» WHAT TO PRODUCE: Check each line of the data for "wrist" and select those that have it.

» COLLECTED MATERIAL:
• • •
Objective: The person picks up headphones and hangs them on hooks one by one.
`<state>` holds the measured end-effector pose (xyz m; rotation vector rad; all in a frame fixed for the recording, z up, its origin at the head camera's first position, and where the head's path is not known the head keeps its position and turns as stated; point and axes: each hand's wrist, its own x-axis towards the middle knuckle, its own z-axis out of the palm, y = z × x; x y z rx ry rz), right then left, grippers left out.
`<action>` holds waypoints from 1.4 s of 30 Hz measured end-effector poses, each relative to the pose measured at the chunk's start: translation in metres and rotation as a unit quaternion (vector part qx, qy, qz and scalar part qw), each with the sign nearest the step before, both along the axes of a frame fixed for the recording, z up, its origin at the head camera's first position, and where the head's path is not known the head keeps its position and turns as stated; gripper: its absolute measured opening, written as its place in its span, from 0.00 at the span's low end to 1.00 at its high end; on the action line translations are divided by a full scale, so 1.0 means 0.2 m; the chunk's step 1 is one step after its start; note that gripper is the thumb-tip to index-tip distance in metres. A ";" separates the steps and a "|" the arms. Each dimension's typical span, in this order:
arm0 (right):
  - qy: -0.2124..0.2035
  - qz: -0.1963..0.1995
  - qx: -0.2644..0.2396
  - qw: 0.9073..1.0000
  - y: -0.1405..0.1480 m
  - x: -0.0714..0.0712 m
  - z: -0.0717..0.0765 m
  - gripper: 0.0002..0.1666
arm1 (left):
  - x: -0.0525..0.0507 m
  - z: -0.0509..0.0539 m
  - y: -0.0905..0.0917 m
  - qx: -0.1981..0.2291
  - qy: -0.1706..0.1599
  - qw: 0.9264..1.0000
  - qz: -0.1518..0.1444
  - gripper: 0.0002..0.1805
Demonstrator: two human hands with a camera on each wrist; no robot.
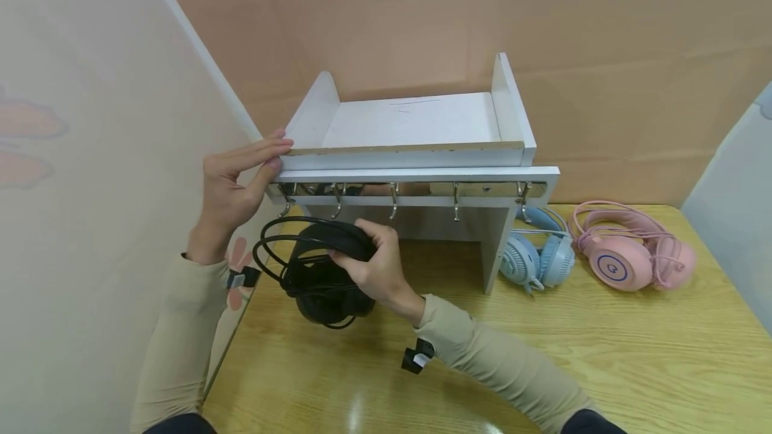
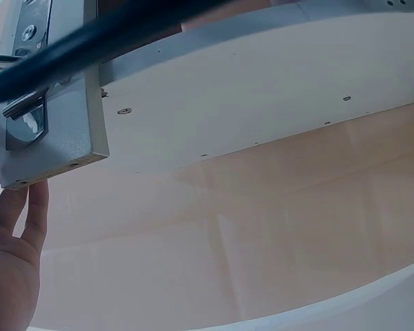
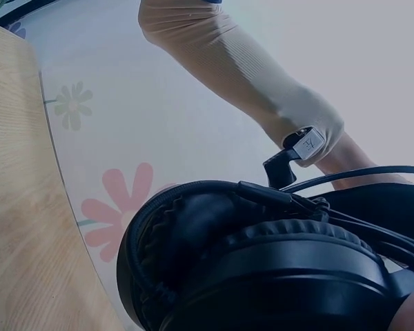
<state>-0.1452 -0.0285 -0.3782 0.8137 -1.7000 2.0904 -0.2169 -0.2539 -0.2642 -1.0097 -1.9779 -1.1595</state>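
Hanging-up stage, I reckon, and not done yet. From the left: left hand (image 1: 232, 183) is up at the left end of the white shelf (image 1: 410, 122), fingers fairly straight on the corner, thumb apart from them and lower down. It's touching, not wrapped round anything, so my guess is it's just steadying the thing. Next over there's a looped black cable (image 1: 261, 254) sticking out near the leftmost hook (image 1: 285, 203); can't tell if they touch.

That cable belongs to the black headphones (image 1: 313, 303), held off the table (image 1: 422, 387), in front of the shelf and below the hooks at its left end. Right hand (image 1: 382, 266) has them clamped, thumb on the near side and fingers round the top part, what seems to be the headband. Solid pinch, no gap. Next move probably calls for raising that band over a hook without the cable loops snagging first.

Further right, blue headphones (image 1: 521, 263) sit on the table by the shelf's side panel, then pink headphones (image 1: 621, 265) just beside those.
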 end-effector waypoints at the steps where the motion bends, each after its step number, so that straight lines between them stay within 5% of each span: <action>1: -0.002 -0.001 0.000 1.000 0.00 0.00 0.00 0.06 | 0.00 0.00 0.00 0.001 0.000 1.000 -0.001 0.15; 25: -0.053 -0.050 -0.011 0.997 -0.04 -0.04 -0.05 0.09 | -0.04 -0.02 0.05 -0.005 0.004 1.000 -0.025 0.15; 42: -0.039 -0.018 0.006 0.999 -0.10 -0.07 -0.06 0.06 | 0.00 -0.01 0.00 0.010 0.001 1.000 -0.006 0.15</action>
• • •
» OUTPUT:
`<state>` holds the measured end-effector pose (xyz m; rotation vector rad; all in a frame fixed for the recording, z up, its origin at the head camera's first position, and where the head's path is not known the head keeps its position and turns as stated; point and axes: each hand's wrist, its own x-axis towards the middle knuckle, its own z-axis out of the palm, y = z × x; x y z rx ry rz), right then left, grippers left out.
Demonstrator: two human hands with a camera on each wrist; no robot.

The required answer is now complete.